SOURCE MATERIAL:
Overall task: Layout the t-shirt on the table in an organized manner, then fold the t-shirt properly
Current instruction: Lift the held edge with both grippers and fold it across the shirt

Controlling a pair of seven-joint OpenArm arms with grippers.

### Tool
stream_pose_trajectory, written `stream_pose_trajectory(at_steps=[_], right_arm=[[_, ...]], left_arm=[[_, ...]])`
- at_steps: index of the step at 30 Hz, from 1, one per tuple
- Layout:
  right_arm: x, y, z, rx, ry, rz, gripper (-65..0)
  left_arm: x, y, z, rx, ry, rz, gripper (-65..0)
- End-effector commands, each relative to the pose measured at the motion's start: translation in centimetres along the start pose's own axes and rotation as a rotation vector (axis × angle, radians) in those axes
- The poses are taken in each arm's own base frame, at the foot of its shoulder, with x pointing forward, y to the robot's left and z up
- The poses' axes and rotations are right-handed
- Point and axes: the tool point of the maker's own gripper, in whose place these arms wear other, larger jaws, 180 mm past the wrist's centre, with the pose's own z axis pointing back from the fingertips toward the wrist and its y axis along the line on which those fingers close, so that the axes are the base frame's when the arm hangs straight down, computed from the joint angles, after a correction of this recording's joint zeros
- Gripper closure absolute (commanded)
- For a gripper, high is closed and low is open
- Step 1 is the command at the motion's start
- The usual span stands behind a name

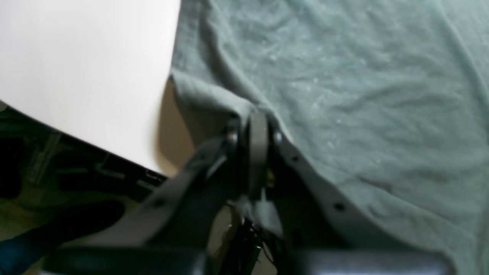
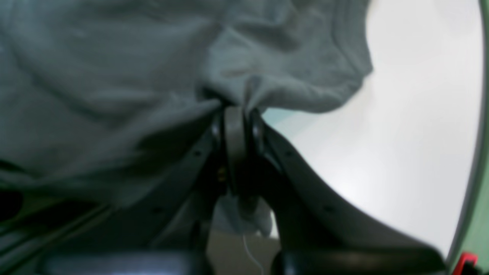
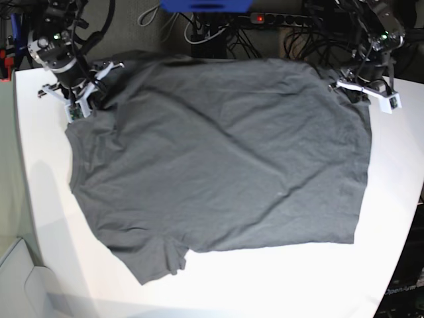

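The bench [image 3: 218, 278] under me is big, white and smooth, with round corners. Its far edge sits close to a dark mess of black cables [image 3: 298, 40] on the floor behind it. A power strip [image 3: 278, 18] with a small red light lies among them, and a blue thing [image 3: 207, 5] pokes in at the top of the base view. I cannot tell what the blue thing is.

The t-shirt [image 3: 218, 159] is dark grey and soft. It lies spread out flat across the middle of the bench, with a few small wrinkles. One sleeve sticks out toward the near edge, on the left of the base view. Bare white bench shows all around the near side.

My left hand [image 1: 256, 114] is at the far corner of the shirt, on the right in the base view. Its fingers are pressed together with a pinch of the shirt's edge between them. The cloth bunches up right at the tips.

My right hand [image 2: 236, 107] is at the other far corner, on the left in the base view. It is squeezed tight on a fold of the shirt too, and the cloth puckers where I grip it.

I see no words that I can read.
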Motion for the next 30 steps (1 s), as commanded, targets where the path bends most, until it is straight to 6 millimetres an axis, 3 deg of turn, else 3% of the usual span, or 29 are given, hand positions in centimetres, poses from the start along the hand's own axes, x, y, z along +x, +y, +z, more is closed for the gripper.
stream_pose_trajectory(at_steps=[1, 5, 18, 25, 30], right_arm=[[1.7, -0.2, 0.2, -0.007, -0.055, 0.012, 0.0], [3.7, -0.5, -0.3, -0.01, -0.101, 0.024, 0.0], [10.3, -3.2, -1.1, -0.066, -0.249, 0.06, 0.0], [10.2, -4.6, -4.0, -0.045, -0.218, 0.034, 0.0], [11.4, -6.1, -5.3, -0.049, -0.224, 0.028, 0.0]], left_arm=[[1.5, -0.2, 0.3, -0.007, -0.046, -0.011, 0.0], [2.9, 0.2, 0.5, -0.001, -0.075, -0.047, 0.0], [7.4, -1.3, -0.4, -0.03, -0.106, -0.071, 0.0], [10.0, -1.7, -1.1, -0.005, -0.157, -0.085, 0.0], [11.7, -2.2, -1.2, 0.004, -0.195, -0.09, 0.0]])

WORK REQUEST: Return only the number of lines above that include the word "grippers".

TASK RESULT: 2